== What this task involves ==
Look for the word "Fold" in the records, and copy each line where it appears.

== Data supplied ==
=== Section Start ===
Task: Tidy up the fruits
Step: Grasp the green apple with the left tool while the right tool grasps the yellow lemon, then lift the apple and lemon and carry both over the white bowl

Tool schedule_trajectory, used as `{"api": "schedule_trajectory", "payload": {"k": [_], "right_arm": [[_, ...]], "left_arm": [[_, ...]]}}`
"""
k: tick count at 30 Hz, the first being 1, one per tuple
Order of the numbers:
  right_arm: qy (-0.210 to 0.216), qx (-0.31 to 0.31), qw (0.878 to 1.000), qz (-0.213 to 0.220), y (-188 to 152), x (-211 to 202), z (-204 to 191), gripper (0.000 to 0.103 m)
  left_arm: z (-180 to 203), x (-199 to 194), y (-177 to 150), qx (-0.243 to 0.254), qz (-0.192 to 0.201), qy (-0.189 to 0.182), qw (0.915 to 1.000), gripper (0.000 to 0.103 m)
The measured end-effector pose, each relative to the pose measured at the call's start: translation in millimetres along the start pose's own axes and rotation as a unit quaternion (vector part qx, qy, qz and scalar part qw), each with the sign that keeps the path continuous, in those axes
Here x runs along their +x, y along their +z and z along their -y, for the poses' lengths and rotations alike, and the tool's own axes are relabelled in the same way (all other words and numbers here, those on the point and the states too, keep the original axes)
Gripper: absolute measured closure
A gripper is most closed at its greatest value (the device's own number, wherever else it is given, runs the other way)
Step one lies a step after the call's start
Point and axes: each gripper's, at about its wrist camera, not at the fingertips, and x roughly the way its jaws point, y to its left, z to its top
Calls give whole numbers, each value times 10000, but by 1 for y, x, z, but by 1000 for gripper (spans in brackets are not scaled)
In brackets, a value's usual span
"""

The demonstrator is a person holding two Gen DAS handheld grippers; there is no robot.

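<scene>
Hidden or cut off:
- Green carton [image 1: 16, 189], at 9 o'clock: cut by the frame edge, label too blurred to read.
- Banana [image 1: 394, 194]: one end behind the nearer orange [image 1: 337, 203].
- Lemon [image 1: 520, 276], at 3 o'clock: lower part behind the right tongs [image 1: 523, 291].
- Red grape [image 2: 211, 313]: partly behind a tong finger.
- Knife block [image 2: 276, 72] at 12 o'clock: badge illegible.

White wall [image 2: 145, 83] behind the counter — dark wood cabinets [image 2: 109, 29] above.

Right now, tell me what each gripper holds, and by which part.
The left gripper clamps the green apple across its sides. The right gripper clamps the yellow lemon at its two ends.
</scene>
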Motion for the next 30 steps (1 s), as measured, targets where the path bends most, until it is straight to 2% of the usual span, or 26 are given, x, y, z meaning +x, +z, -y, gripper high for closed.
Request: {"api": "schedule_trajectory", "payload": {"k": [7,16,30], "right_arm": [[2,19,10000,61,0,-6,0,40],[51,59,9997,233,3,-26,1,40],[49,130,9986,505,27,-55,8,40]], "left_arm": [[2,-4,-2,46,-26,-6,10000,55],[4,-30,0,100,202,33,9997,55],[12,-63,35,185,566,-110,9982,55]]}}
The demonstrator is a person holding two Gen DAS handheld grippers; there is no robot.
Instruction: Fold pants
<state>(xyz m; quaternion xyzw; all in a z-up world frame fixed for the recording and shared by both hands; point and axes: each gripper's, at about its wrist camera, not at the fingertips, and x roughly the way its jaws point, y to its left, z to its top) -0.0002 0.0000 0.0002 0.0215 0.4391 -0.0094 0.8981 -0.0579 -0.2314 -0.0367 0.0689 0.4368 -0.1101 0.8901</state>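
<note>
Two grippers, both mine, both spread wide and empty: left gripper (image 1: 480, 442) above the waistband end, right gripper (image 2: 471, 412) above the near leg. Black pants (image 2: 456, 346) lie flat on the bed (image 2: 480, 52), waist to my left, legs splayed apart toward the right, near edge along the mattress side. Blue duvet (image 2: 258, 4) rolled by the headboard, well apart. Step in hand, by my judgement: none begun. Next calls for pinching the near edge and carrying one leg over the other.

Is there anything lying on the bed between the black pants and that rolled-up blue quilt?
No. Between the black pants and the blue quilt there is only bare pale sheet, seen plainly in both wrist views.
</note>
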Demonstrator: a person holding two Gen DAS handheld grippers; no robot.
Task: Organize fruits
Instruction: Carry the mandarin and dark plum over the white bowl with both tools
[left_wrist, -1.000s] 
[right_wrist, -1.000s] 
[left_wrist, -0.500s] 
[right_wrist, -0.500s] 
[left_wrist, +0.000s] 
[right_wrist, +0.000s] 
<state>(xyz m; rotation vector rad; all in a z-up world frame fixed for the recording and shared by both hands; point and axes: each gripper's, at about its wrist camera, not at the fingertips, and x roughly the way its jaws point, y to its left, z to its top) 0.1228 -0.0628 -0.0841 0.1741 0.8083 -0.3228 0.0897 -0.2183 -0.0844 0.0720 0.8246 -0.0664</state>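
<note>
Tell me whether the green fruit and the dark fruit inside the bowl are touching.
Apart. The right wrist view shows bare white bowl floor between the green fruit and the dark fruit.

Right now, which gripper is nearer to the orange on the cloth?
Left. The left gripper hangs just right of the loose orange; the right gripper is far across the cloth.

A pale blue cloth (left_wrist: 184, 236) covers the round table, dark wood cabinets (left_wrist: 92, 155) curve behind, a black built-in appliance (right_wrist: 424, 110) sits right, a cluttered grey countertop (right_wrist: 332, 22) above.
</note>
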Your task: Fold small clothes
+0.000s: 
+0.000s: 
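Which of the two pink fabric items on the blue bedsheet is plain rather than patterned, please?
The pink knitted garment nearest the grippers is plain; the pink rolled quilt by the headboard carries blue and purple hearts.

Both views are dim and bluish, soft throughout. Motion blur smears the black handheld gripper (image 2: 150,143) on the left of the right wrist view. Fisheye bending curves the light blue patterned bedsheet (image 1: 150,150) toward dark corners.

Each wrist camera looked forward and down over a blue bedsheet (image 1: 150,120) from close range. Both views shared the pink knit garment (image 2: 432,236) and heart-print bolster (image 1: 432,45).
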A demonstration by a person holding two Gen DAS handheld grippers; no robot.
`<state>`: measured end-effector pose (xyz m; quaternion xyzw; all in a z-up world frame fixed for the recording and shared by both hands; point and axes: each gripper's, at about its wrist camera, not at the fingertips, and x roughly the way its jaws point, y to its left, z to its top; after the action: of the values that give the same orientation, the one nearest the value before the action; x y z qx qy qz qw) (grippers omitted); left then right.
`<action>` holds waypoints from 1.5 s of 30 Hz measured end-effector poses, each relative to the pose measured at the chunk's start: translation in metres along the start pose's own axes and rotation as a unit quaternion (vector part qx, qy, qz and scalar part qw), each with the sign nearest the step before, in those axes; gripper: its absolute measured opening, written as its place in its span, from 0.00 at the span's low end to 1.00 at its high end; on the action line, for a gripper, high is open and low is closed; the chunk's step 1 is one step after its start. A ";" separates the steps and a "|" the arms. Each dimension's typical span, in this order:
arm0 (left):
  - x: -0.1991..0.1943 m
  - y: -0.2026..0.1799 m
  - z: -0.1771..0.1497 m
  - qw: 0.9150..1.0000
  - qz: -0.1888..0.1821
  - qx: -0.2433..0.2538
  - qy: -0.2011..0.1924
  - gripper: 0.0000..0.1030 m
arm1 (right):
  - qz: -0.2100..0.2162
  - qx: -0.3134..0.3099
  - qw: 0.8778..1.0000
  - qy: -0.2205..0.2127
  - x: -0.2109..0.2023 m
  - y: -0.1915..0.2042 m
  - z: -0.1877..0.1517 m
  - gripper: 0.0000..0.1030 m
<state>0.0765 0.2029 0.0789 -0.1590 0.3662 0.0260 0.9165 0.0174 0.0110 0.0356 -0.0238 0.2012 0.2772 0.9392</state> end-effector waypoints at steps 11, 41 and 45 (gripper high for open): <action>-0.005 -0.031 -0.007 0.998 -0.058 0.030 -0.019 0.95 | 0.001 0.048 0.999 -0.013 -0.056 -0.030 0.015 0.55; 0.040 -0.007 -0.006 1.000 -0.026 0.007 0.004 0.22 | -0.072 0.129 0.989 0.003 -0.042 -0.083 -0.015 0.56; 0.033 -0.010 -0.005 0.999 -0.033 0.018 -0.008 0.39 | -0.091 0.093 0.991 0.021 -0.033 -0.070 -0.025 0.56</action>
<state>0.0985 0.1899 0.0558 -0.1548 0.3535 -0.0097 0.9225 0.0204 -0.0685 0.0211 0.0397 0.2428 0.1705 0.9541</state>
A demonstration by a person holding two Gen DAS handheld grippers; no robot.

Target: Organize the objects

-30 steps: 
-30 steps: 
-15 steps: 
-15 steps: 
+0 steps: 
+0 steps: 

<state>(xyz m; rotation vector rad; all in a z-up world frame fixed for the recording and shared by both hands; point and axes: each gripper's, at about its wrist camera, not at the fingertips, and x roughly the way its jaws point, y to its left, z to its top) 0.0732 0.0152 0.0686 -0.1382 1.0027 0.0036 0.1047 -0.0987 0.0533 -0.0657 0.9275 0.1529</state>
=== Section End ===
== Written answer ==
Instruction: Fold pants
Your task: Fold small clothes

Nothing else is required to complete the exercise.